Please find every line in the entries below that contains the string "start", and copy it.

=== RECORDS FOR THIS TASK ===

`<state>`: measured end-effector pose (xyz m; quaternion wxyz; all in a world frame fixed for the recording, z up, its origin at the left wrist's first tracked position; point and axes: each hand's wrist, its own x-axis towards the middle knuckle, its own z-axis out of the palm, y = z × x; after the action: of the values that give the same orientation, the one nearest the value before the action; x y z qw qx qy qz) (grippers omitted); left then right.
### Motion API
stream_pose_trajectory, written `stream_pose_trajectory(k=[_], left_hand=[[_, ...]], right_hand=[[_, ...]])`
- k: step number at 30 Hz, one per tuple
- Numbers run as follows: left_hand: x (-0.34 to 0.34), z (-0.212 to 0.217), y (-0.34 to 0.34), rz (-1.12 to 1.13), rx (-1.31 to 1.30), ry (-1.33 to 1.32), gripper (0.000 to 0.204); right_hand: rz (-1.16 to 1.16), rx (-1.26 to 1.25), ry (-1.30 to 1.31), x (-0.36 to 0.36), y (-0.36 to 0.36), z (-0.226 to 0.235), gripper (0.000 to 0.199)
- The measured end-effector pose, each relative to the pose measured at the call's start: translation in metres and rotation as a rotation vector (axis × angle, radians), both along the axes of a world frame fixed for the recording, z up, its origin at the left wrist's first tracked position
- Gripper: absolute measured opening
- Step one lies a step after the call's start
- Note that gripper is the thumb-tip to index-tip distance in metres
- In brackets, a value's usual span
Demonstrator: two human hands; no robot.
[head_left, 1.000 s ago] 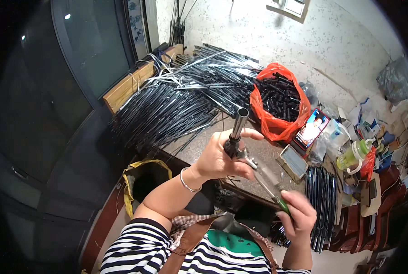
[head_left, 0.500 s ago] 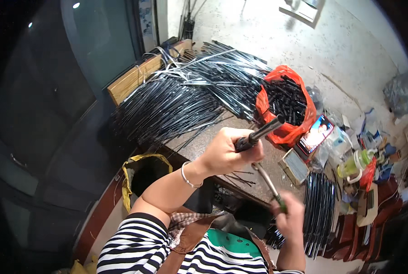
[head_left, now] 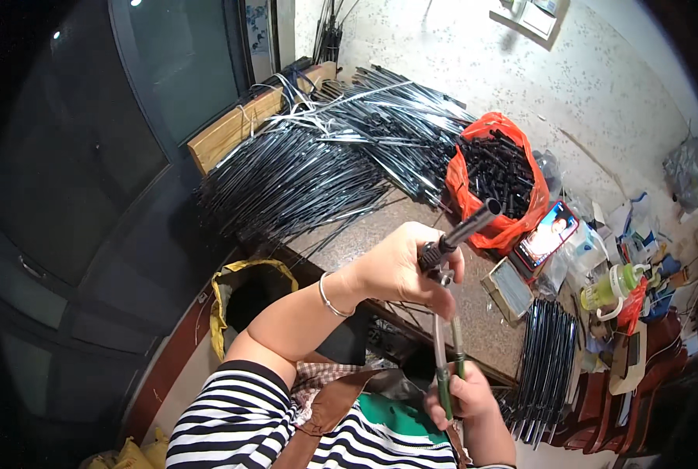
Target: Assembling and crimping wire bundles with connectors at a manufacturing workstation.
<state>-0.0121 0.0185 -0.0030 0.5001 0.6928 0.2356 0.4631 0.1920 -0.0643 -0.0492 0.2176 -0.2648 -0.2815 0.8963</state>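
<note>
My left hand (head_left: 400,262) is closed round a short black tube (head_left: 472,223), which tilts up to the right with its round open end away from me. A ridged collar shows at the tube's lower part, by my fingers. In my right hand (head_left: 474,395), lower and nearer my body, are pliers (head_left: 440,344) with green-covered grips and long steel handles standing apart. The pliers' head reaches up to the collar, just under the tube; whether the jaws grip it I cannot tell. Both hands are over the front edge of the table (head_left: 482,332).
Heaps of thin dark metal rods (head_left: 294,180) cover the table's back left. A red plastic bag (head_left: 458,184) holds many small black tubular parts. To its right are a lit phone (head_left: 548,234), a small box (head_left: 508,289), a green bottle (head_left: 607,289) and a rod bundle (head_left: 548,352).
The pliers have swung upright, their handles now spread, and their head has come up to the tube's collar. My right hand has moved down and left; the left has shifted slightly right.
</note>
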Motion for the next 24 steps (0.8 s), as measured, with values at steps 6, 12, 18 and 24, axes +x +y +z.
stream_pose_trajectory(k=[6, 12, 18, 24], left_hand=[[0.0, 0.008, -0.003, 0.14, 0.187, 0.081, 0.042], [0.0, 0.006, -0.001, -0.019, 0.026, -0.031, 0.035], [0.002, 0.008, -0.008, 0.119, 0.148, 0.043, 0.028], [0.02, -0.001, -0.016, 0.212, -0.151, -0.161, 0.022]], right_hand=[[-0.45, 1.197, -0.641, -0.014, 0.022, 0.0, 0.043], [-0.149, 0.947, -0.636, -0.017, 0.005, -0.006, 0.026], [-0.011, 0.48, -0.106, -0.012, 0.014, 0.017, 0.046], [0.03, 0.439, -0.17, -0.027, 0.002, -0.009, 0.009]])
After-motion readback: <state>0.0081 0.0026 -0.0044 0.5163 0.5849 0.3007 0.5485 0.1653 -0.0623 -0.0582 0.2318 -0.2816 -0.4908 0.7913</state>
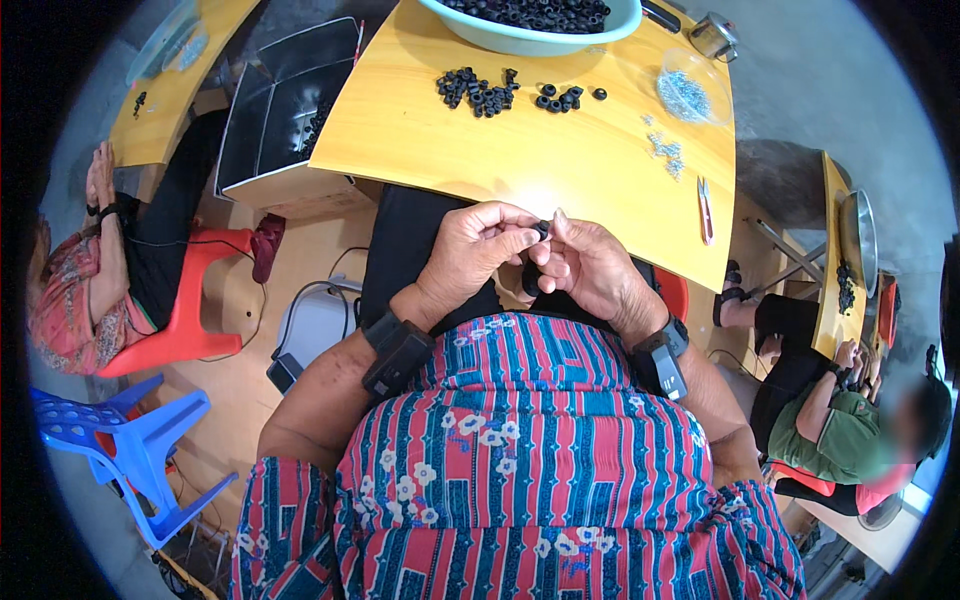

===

### FINAL ANSWER
- The measured end-effector pose, each relative to the pose measured at the call's start: translation in metres and rotation as a rotation vector (axis × angle, radians), both along the axes of a world frame fixed for the recording, z up, its origin at the left wrist's first tracked position
- Step one lies a step after the call's start

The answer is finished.